In order to reduce computing cost, we simplify the three matrices W_Q, W_K, and W_V of self-attention into one W_V matrix. The transformer uses QK^T to obtain the contribution weight of all pixels to a certain pixel, then multiplies this weight by the corresponding v, and sums to get the feature value of this pixel. Because we remove Q and K, we use VV^T to obtain the contribution weight of all pixels to a certain pixel, and because VV^T is a symmetric matrix, the theoretical time complexity can be reduced to O (N²/2). As shown in Figure 2, for a two-dimensional token, the contribution weight of token 2 and token 3 to token 1 is the projection of token 2 and token 3 on token 1. This projection can be calculated by the inner product, namely, VV^T. However, if V is normalized, the pixel with the largest projection in the V direction of a pixel must be the pixel itself. Therefore, we do not use softmax, which also saves the amount of computation.

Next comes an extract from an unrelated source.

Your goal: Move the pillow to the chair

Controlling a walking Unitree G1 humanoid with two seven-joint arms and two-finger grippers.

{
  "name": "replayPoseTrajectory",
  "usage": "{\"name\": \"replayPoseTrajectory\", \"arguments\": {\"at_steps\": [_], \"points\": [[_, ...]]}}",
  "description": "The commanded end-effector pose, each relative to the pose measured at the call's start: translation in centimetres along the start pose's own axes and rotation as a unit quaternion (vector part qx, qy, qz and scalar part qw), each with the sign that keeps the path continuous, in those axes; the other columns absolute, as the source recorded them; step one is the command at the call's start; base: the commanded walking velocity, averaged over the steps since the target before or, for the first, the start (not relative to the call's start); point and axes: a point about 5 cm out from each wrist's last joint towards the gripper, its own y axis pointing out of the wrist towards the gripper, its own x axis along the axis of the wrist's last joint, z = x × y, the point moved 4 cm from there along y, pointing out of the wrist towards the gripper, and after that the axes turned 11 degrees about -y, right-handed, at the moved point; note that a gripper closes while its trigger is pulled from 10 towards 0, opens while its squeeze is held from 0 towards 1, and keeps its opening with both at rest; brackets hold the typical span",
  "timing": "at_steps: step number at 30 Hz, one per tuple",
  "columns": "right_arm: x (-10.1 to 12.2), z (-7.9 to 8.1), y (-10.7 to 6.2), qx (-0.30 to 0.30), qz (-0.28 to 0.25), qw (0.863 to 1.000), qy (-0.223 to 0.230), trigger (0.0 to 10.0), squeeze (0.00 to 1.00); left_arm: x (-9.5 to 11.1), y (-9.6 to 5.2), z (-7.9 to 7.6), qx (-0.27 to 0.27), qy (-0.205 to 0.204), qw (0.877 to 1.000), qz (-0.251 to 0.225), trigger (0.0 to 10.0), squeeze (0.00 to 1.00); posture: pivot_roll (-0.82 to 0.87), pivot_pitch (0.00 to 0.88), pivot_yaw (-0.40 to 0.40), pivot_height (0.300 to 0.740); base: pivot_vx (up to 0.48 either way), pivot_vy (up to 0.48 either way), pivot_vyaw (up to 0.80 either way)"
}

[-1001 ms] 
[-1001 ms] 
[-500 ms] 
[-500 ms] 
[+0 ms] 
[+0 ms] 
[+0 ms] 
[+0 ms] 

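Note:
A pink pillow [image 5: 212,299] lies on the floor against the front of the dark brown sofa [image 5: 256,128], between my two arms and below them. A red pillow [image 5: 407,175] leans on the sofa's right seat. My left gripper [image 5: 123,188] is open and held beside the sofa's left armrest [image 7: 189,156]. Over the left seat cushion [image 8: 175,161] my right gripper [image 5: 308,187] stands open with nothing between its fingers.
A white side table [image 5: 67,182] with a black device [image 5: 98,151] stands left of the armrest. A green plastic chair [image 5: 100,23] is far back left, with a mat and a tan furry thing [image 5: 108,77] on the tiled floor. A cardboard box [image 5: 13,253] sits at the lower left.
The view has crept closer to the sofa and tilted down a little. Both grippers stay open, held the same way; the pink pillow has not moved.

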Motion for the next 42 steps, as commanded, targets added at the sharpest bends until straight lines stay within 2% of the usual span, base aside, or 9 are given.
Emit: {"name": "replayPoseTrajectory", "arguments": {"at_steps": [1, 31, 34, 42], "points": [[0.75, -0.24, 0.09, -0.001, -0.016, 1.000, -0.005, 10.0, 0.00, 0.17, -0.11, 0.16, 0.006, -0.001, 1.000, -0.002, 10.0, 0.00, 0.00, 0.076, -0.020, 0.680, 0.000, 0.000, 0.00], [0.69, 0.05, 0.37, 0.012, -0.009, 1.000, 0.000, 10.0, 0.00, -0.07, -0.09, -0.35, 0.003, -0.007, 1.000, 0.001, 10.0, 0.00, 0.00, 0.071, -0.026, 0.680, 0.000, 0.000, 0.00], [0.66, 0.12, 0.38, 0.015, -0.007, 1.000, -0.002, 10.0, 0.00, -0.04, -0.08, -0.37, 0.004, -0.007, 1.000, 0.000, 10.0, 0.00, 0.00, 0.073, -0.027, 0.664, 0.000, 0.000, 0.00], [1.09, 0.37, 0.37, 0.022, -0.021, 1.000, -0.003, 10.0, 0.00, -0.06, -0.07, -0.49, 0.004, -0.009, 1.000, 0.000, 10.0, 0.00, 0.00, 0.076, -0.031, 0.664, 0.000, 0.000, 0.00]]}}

After calculating the weight of all pixels to a certain pixel, we do not use the weighted sum of the transformer to calculate the final feature value of the pixel. Inspired by the idea of maximum pooling, we consider that the final contribution value of all pixels to a certain pixel does not need to be weighted and summed by the contribution of all pixels but only replaced by the token v of the pixel with the largest contribution to a certain pixel; that is, it only needs to be replaced by the token v of the pixel that has the largest projection on a certain pixel. As shown in Figure 3, the feature value of pixel 1 is yellow before the Lite Swin transformer, as shown in Figure 3a. If the contribution weight of pixel 23 to pixel 1 is greater than that of all other pixels, then the feature value of the pixel 1 becomes red after the Lite Swin transformer, the same as the feature value of pixel 23, as shown in Figure 3b.

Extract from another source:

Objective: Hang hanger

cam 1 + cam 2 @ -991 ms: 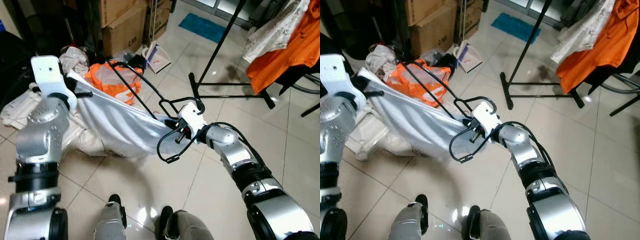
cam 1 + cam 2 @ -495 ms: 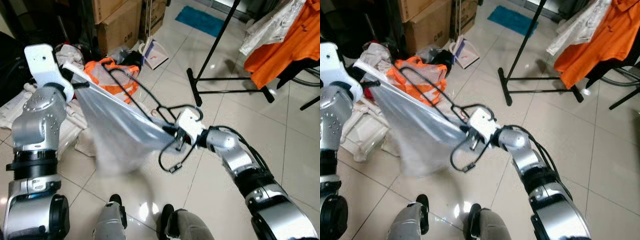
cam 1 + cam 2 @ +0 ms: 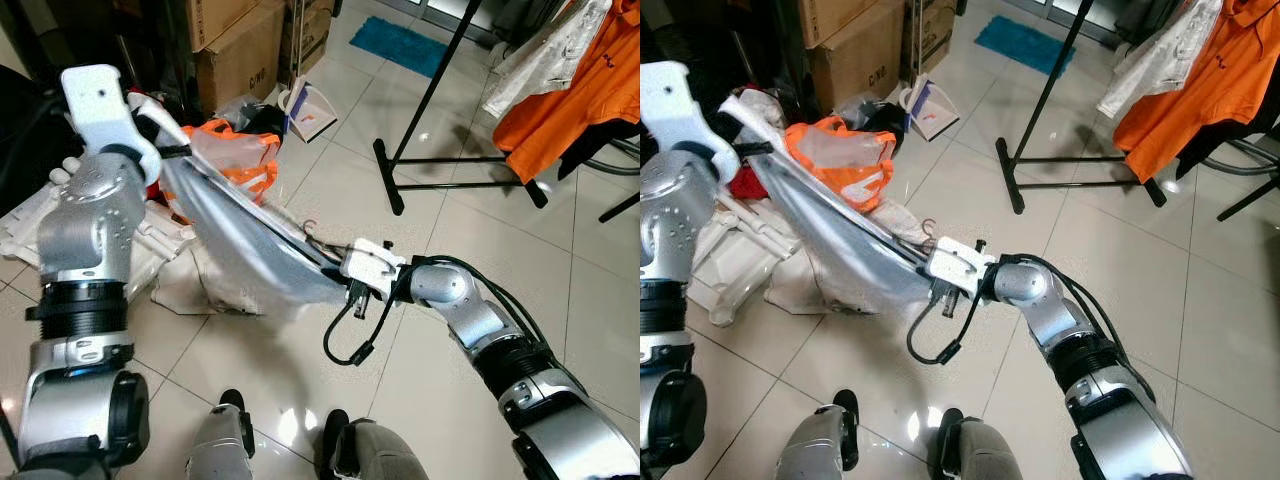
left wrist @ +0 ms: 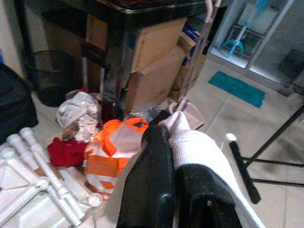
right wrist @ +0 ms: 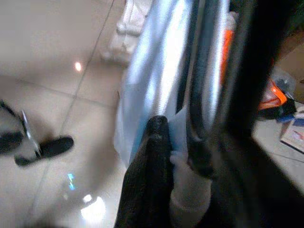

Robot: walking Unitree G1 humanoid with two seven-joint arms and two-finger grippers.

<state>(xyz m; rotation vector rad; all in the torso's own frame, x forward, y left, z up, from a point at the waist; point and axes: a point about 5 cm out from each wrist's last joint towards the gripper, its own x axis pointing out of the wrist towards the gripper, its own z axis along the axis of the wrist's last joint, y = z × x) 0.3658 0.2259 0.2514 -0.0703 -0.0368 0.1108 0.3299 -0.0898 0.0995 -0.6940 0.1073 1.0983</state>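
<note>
A white garment [image 3: 250, 250] stretches taut between my two grippers above the tiled floor. My left gripper [image 3: 168, 152] is raised at the left and shut on one end of the cloth [image 4: 190, 142], its fingers [image 4: 152, 180] pressed together. My right gripper [image 3: 348, 275] is low in the middle, shut on the other end of the cloth [image 5: 190, 194] and on the black wire hanger [image 5: 199, 118]. The hanger [image 3: 855, 225] lies edge-on along the top of the garment. The black clothes rack [image 3: 440, 90] stands beyond, to the right, with an orange shirt [image 3: 570, 90] on it.
An orange bag [image 3: 240, 155], loose clothes and white plastic parts [image 3: 30, 230] lie on the floor under the garment. Cardboard boxes [image 3: 240, 50] stand behind. The rack's black foot [image 3: 455, 185] crosses the tiles. A black cable loop [image 3: 350, 340] hangs from my right wrist.
My right gripper has dropped and twisted, so the hanger that stood open above the cloth now lies flat along it. The garment has pulled tighter and narrower. The left gripper stays raised.
</note>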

The Lite Swin transformer is represented by pseudocode as Algorithm 1:

Algorithm 1: Lite Swin transformer

Input: feature map, window size

Output: V

1: Cut the feature map into small feature maps according to the window size

2: for small feature in small feature maps

3: Flatten small feature to get a series of Tokens, marked as A

4: Multiply A by W_V to get the V of all Tokens

5: For each token, calculate the inner product of all other tokens and it, and the formula is VV^T

6: for v in V

7: take v of the token with the largest inner product to replace its v

8: end for

9: reshape V as same as small feature

10: end for

11: Splice V as same shape as original input feature map

12: Move the window position by half the window size, and perform steps 1-11 again

13: Return V

2.3. WHU Building Dataset and Preprocessing

For our experiment, we selected the aerial dataset of the WHU building dataset [51]. This dataset is labeled by Professor Ji Shunping. The aerial dataset includes more than 220,000 independent buildings extracted from aerial images with a spatial resolution of 0.075 m and covering 450 square kilometers of Christchurch, New Zealand. The original aerial data are from the New Zealand Land Information Service website with a ground resolution of 0.075 m. For training on most computers, the data are sampled to 0.3 m at ground resolution and then cropped into 8189 tiles of 512 × 512 pixels. We divided all tiles into three parts: a training set (4736 tiles, including 130,500 buildings), a validation set (1036 tiles, including 14,500 buildings), and a test set (2416 tiles, including 42,000 buildings). Each tile contains a TIF format image that has three channels and a label that has a single channel.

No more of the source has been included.